▶ What is being asked: Every line in the records below between the one holding "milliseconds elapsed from" and the one holding "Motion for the", inclusive, is to be set down exactly; all other lines are to be left out.

Collection entries
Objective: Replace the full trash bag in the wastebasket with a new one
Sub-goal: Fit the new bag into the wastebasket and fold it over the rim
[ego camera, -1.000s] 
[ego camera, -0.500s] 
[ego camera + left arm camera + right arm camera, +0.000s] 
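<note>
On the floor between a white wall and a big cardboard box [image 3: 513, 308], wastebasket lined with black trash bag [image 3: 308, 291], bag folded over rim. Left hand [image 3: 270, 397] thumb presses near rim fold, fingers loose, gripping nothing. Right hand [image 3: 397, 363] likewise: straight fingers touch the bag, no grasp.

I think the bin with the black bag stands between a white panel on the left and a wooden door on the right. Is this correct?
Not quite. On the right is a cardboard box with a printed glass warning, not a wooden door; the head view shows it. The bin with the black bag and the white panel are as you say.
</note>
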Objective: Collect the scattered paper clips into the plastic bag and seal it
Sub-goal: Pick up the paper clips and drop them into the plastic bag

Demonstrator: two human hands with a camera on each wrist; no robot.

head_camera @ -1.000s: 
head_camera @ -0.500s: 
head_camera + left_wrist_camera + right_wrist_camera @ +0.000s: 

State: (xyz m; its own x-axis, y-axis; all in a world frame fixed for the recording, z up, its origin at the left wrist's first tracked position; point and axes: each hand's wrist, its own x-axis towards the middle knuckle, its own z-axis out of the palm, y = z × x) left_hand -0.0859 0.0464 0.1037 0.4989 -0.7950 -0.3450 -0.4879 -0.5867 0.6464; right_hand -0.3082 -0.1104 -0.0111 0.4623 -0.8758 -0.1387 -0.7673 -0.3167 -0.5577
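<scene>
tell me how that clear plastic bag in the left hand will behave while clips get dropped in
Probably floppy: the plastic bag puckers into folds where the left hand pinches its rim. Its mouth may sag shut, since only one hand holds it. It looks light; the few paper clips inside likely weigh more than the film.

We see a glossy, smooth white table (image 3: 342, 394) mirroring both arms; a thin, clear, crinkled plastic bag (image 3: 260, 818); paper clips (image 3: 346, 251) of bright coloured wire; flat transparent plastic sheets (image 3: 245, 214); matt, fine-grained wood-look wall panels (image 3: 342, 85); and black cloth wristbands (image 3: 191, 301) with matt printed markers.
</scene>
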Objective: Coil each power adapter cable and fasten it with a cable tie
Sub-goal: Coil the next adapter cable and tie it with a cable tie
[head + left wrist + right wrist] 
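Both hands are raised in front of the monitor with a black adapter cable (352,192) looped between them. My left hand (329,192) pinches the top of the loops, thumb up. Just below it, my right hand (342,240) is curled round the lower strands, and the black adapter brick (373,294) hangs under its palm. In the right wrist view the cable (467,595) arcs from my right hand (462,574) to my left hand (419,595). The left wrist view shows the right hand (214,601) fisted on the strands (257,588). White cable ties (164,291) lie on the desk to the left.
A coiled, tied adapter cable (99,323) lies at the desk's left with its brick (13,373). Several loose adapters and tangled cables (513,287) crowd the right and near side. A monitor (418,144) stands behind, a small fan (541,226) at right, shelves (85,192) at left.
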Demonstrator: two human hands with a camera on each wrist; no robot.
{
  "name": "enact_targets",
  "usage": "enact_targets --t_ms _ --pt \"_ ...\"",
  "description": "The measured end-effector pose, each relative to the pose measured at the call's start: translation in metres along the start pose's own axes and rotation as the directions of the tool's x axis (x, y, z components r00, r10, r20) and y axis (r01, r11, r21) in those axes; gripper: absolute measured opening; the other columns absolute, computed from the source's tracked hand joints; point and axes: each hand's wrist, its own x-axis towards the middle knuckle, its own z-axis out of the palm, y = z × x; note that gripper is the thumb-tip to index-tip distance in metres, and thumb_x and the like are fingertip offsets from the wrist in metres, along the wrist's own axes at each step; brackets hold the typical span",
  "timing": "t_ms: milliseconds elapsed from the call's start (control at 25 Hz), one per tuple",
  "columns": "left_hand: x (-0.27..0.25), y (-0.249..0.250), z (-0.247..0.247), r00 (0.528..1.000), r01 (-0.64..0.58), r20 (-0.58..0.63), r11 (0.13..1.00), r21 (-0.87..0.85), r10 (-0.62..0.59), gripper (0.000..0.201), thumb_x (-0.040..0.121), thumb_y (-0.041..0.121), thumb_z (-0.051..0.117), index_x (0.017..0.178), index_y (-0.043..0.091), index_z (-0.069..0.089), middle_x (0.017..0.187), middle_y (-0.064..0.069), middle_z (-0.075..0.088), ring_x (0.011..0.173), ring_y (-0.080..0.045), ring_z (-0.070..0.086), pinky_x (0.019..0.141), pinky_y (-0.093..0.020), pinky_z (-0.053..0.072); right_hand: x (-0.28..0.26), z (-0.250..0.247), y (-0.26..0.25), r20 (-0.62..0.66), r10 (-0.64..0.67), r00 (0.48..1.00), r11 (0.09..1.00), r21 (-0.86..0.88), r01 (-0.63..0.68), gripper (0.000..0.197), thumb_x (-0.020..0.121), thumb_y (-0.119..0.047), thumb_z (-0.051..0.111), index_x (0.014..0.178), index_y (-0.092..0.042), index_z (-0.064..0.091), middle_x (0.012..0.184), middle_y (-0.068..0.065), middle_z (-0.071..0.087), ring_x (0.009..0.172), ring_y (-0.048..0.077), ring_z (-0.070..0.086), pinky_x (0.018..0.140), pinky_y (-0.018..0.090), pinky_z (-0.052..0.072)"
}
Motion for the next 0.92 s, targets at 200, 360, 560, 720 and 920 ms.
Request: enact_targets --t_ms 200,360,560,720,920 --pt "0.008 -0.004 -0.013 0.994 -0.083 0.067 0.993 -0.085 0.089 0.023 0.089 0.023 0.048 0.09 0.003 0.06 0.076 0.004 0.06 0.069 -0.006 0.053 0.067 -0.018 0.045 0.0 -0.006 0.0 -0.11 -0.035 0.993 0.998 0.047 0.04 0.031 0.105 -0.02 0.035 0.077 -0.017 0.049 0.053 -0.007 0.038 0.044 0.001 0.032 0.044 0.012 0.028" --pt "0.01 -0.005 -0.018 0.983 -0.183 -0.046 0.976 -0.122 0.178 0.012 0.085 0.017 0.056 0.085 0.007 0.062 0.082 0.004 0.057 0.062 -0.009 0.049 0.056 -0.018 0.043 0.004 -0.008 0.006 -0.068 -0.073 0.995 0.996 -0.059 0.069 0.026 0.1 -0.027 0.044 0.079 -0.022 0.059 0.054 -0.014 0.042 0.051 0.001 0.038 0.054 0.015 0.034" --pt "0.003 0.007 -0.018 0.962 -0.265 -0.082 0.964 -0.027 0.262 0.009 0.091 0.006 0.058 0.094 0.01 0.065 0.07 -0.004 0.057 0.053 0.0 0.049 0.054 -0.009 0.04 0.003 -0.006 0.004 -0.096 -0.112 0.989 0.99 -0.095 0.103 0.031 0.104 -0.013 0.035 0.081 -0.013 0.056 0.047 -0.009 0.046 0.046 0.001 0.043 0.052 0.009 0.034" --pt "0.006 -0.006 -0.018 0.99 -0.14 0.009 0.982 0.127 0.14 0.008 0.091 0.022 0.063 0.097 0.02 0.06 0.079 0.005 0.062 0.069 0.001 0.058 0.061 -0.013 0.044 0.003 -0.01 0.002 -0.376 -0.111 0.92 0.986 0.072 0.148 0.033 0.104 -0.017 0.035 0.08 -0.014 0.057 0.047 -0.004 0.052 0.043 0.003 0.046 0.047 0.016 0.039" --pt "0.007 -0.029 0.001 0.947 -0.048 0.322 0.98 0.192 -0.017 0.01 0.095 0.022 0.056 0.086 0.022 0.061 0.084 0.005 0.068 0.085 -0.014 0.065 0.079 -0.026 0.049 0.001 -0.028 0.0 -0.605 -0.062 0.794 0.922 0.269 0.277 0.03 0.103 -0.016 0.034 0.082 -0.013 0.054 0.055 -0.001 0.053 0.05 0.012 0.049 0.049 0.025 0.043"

▶ Worked solution:
  "timing": "t_ms: milliseconds elapsed from the call's start (control at 25 Hz), one per tuple",
  "columns": "left_hand: x (-0.27..0.25), y (-0.249..0.250), z (-0.247..0.247), r00 (0.528..1.000), r01 (-0.64..0.58), r20 (-0.58..0.63), r11 (0.13..1.00), r21 (-0.87..0.85), r10 (-0.62..0.59), gripper (0.000..0.201), thumb_x (-0.040..0.121), thumb_y (-0.041..0.121), thumb_z (-0.051..0.117), index_x (0.017..0.178), index_y (-0.043..0.091), index_z (-0.069..0.089), middle_x (0.017..0.187), middle_y (-0.064..0.069), middle_z (-0.075..0.088), ring_x (0.011..0.173), ring_y (-0.080..0.045), ring_z (-0.070..0.086), pinky_x (0.019..0.141), pinky_y (-0.093..0.020), pinky_z (-0.053..0.072); right_hand: x (-0.28..0.26), z (-0.250..0.247), y (-0.26..0.25), r20 (-0.62..0.66), r10 (-0.64..0.67), r00 (0.48..1.00), r11 (0.09..1.00), r21 (-0.86..0.88), r01 (-0.63..0.68), gripper (0.000..0.197), thumb_x (-0.020..0.121), thumb_y (-0.119..0.047), thumb_z (-0.051..0.111), index_x (0.014..0.178), index_y (-0.092..0.042), index_z (-0.064..0.091), middle_x (0.012..0.184), middle_y (-0.068..0.065), middle_z (-0.071..0.087), ring_x (0.009..0.172), ring_y (-0.048..0.077), ring_z (-0.070..0.086), pinky_x (0.018..0.140), pinky_y (-0.018..0.090), pinky_z (-0.052..0.072)"
}
Motion for the next 0.92 s, targets at 200, 360, 560, 720 and 920 ms.

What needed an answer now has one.